Review your revenue opportunities. On the revenue side, now might be the time for negotiating your PPO contracts. If network fee schedules are significantly changing (for better or worse), this will impact your receivables even if your client base remains steady. Be sure to understand how the relocation of millions of Americans may have impacted your client population. Many people changed jobs in the last two years, which means they may have lost or changed employer-sponsored dental insurance. What is important is to be able to anticipate some of these shifts and how they impact the value of your practice.
The price of people: staff salaries. One of the key costs to consider is the cost of keeping your team in place. Even if your staff seem happy in the practice, that doesn’t mean they aren’t considering other opportunities. You can be sure they are getting contacted regularly by personnel agencies offering them new opportunities and increased compensation.
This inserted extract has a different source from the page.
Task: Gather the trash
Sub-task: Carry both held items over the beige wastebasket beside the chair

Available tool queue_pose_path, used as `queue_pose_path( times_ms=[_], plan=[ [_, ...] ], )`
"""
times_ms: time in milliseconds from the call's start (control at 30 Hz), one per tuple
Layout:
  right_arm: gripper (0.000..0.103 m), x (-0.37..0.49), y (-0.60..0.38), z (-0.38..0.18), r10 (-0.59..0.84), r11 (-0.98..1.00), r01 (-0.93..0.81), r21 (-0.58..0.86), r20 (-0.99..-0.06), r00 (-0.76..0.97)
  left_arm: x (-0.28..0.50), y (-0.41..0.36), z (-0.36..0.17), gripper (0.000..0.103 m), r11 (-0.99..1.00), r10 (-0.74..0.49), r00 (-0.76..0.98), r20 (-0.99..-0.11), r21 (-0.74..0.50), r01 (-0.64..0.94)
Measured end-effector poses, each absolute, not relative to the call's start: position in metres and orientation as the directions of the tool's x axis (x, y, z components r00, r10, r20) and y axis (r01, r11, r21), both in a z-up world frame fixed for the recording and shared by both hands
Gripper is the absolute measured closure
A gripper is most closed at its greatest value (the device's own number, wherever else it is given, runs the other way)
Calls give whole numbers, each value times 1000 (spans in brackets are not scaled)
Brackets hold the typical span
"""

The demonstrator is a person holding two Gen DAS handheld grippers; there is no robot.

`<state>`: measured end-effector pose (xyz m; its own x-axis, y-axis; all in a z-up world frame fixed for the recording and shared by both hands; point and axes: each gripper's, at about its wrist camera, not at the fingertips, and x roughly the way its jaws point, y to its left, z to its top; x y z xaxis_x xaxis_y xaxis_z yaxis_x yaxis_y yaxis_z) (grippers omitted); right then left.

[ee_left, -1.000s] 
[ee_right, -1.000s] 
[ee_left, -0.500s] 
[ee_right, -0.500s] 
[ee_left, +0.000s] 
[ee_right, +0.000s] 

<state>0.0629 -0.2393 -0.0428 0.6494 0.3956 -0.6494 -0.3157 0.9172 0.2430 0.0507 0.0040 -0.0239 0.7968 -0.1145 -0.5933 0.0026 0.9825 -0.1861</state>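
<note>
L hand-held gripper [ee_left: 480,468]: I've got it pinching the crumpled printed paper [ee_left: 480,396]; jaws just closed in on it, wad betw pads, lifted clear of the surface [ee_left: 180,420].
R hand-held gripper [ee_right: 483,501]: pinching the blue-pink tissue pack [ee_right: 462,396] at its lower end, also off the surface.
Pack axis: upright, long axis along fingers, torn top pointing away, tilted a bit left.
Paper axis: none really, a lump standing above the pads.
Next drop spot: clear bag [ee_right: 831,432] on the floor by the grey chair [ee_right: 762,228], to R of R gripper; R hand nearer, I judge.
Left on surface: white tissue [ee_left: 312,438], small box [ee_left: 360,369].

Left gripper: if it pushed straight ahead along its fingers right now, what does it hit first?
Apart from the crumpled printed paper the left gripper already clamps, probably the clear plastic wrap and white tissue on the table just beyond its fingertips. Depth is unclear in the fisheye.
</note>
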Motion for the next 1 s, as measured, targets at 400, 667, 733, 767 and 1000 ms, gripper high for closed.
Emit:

One of the key changes over the last few years was the Great Resignation – more than forty-seven million people left their jobs in 2021 alone. Importantly, for on-site jobs that can’t be performed from home, the number of potential workers has decreased dramatically in the wake of Covid-19 concerns. If you have not raised the salaries of your staff since before the pandemic, you may be living on borrowed time, especially with the dramatic inflation facing the workforce. According to an ADA study, 79.8% of owner-dentists in private practice have increased wages for their dental hygienists in the past year. The last thing you want is for a competitor to poach members of your team. Consider proactively increasing salaries now to at least be consistent with inflation. For experienced members or hard-to-replace specialists, retention bonuses might be appropriate.
Whether you sell, expand, or keep on with business as usual, knowing your value is priceless.
All businesses should stop and evaluate their current state because the landscape has shifted so much, and so rapidly, over the last few years. Even if you are not planning to change your practice (same location, same patients, same staff) it doesn’t mean the market around you hasn’t changed. If your local economy is in decline, there may be ways to temper the impact. If there is new growth fueled by the redistribution of the population thanks to the Great Resignation, you may want to leverage the opportunity. Information is power. What you do is informed by how much you know.